ClickHouse® Architecture Basics: Nodes, Shards, and Replicas

As datasets grow from gigabytes to terabytes and beyond, a single database server eventually becomes a bottleneck. To support high-volume analytics workloads, ClickHouse® provides a distributed architecture that enables horizontal scaling, fault tolerance, and high availability.

Three fundamental concepts form the foundation of this architecture:

Nodes
Shards
Replicas

Understanding how these components work together is essential for designing and operating production-grade ClickHouse® clusters.

Why Distributed Architecture Matters

A standalone ClickHouse® server can process billions of rows efficiently. However, there are practical limits to the amount of CPU, memory, storage, and network bandwidth available on a single machine.

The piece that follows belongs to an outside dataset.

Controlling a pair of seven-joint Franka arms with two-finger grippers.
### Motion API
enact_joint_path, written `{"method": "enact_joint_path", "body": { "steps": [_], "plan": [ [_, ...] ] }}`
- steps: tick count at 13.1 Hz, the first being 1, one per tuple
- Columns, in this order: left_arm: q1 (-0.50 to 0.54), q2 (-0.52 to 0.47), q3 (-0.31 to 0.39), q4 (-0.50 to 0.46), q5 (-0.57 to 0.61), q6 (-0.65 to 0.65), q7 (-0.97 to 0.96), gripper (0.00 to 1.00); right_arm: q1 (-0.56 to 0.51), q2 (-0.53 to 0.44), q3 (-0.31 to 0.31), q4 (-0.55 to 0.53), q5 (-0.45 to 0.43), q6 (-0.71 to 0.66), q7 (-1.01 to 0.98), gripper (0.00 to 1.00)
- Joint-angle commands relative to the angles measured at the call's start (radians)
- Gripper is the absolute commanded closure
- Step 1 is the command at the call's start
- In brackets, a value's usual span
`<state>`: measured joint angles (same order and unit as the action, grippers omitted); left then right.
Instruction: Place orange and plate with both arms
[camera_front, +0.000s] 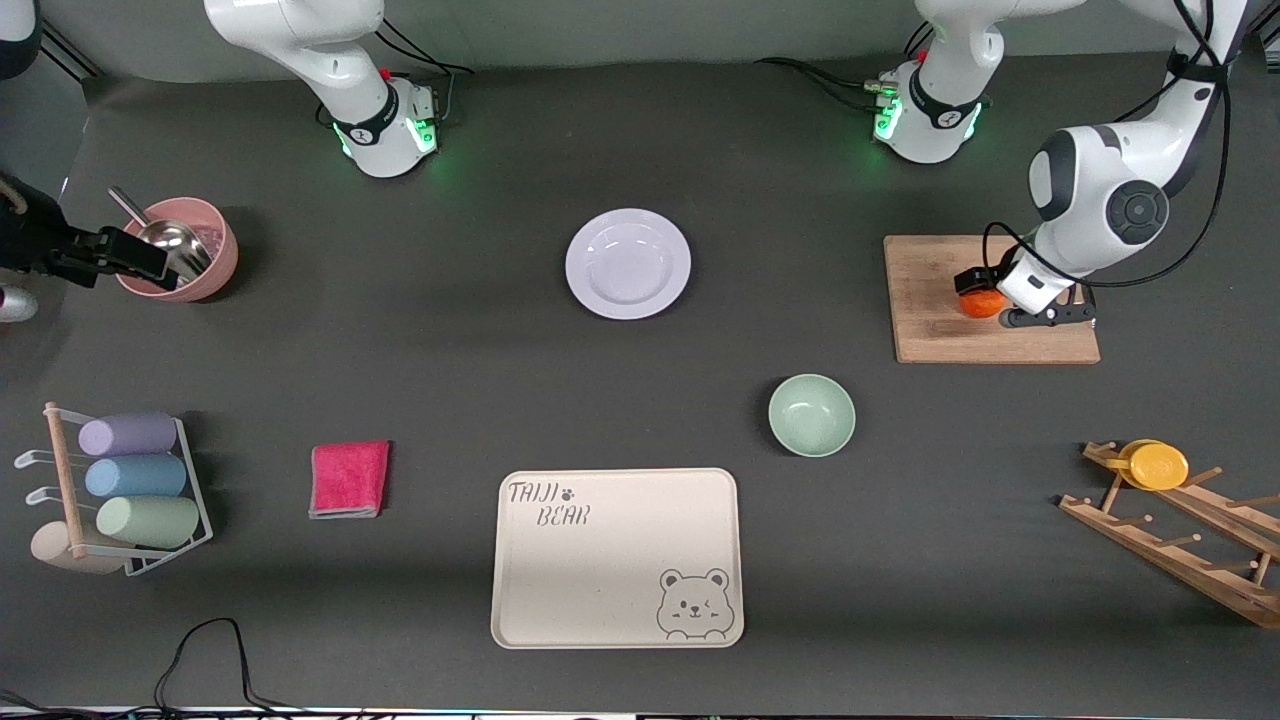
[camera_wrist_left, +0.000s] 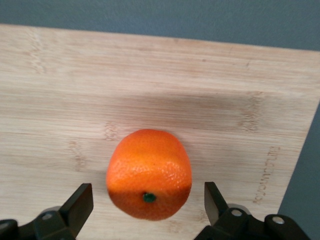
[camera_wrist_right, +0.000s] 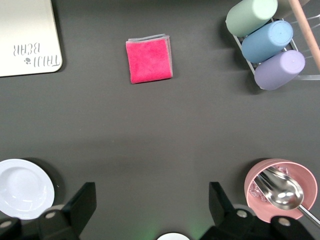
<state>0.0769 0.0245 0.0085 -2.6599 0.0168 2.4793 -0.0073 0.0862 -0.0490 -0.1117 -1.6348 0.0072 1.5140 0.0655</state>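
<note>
Nearest the front camera, the cream bear tray (camera_front: 617, 557) is lying flat; farther off, the plate (camera_front: 628, 264) is sitting mid-table. Toward the left arm's end, the left gripper (camera_front: 985, 300) is hanging low over the orange (camera_front: 981, 304) on the cutting board (camera_front: 993, 299).

At the left wrist, its fingers (camera_wrist_left: 77, 205) are standing apart, flanking the orange (camera_wrist_left: 149, 174) without touching.

At the right wrist, the right gripper (camera_wrist_right: 152, 205) is waiting high, spread wide, over the plate (camera_wrist_right: 24, 188) and pink bowl (camera_wrist_right: 281, 189).
</note>
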Motion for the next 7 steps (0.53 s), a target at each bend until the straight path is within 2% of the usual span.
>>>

Distributed architecture addresses these limitations by:

Scaling storage across multiple servers
Distributing query execution
Increasing fault tolerance
Improving availability during failures
Supporting larger analytical workloads

Before discussing cluster design, it is important to understand the building blocks.

What Is a Node?

A node is a single ClickHouse® server instance running on a machine or virtual machine.

Each node contains:

CPU resources
Memory
Storage
ClickHouse® server process

A node can operate independently or participate in a larger cluster.

Single-Node Deployment

+------------------+
| ClickHouse Node  |
|                  |
| Data             |
| Queries          |
| Storage          |
+------------------+

This deployment model is simple and suitable for:

Development environments
Testing
Small-scale analytics workloads

However, all data and query processing remain confined to one machine.

If the server fails, the database becomes unavailable.

What Is a Shard?

A shard is a subset of the total dataset.

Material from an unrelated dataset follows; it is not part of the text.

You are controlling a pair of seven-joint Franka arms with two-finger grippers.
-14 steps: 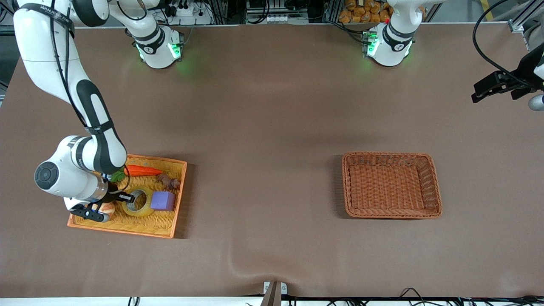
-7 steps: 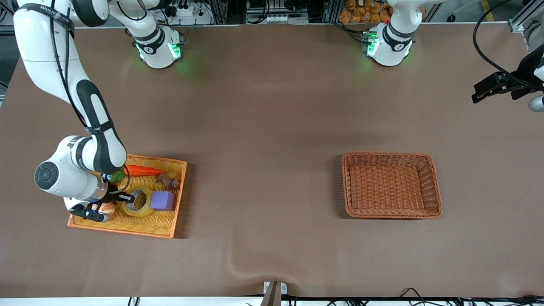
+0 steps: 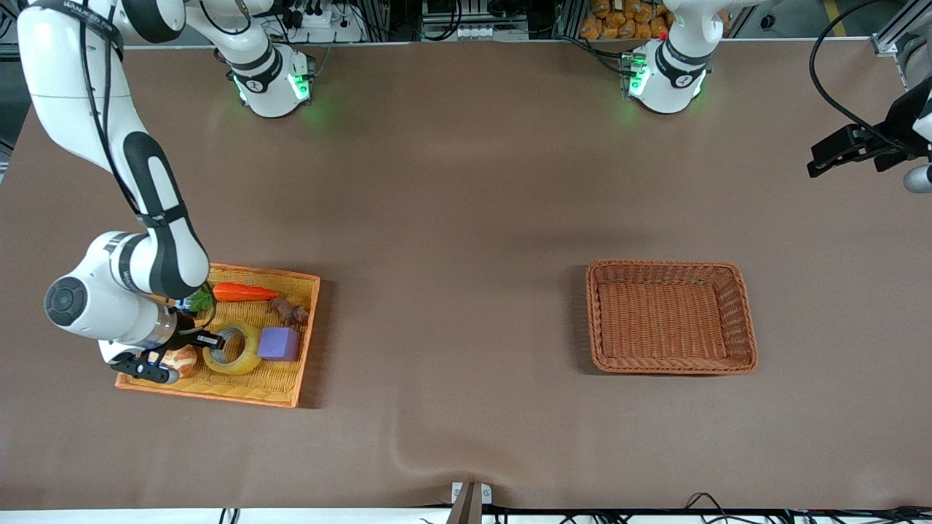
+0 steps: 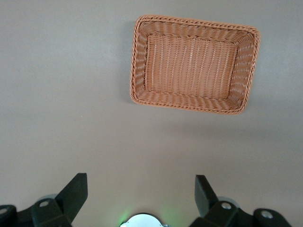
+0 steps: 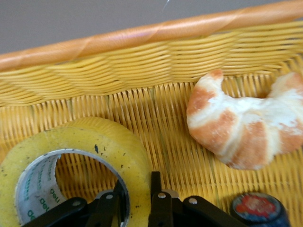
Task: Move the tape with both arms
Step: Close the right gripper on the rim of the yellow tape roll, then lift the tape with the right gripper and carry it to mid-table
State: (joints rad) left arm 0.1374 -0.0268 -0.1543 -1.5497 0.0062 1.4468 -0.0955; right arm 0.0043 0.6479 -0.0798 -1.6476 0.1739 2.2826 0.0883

Sharding divides data across multiple nodes so that each node stores only a portion of the overall data.

Instead of storing every row on every server, data is distributed among shards.

Example

Assume an events table contains 3 billion records.

Without sharding:

Node 1
-------
All 3 Billion Rows

With three shards:

Shard 1 -> Node 1
Shard 2 -> Node 2
Shard 3 -> Node 3

Each node stores approximately one-third of the data.

Benefits of Sharding

Horizontal Scalability

Storage capacity grows as new shards are added.

More Data
    ↓
Add More Shards

Parallel Query Execution

When a query is executed, ClickHouse® can process data on multiple shards simultaneously.

Query
  ↓
Shard 1
Shard 2
Shard 3
  ↓
Results Combined

This parallelism significantly improves performance for large analytical workloads.

Reduced Resource Pressure

Since each shard stores only part of the dataset, memory and storage requirements are distributed across the cluster.

How Data Is Assigned to Shards

Data distribution is typically based on a sharding key.

Example:

cityHash64(user_id)

When new rows are inserted, ClickHouse® calculates the sharding key and determines which shard should store the data.

Example distribution:

User ID	Shard
101	Shard 1
102	Shard 2
103	Shard 3
104	Shard 1

A good sharding key should distribute data evenly across all shards.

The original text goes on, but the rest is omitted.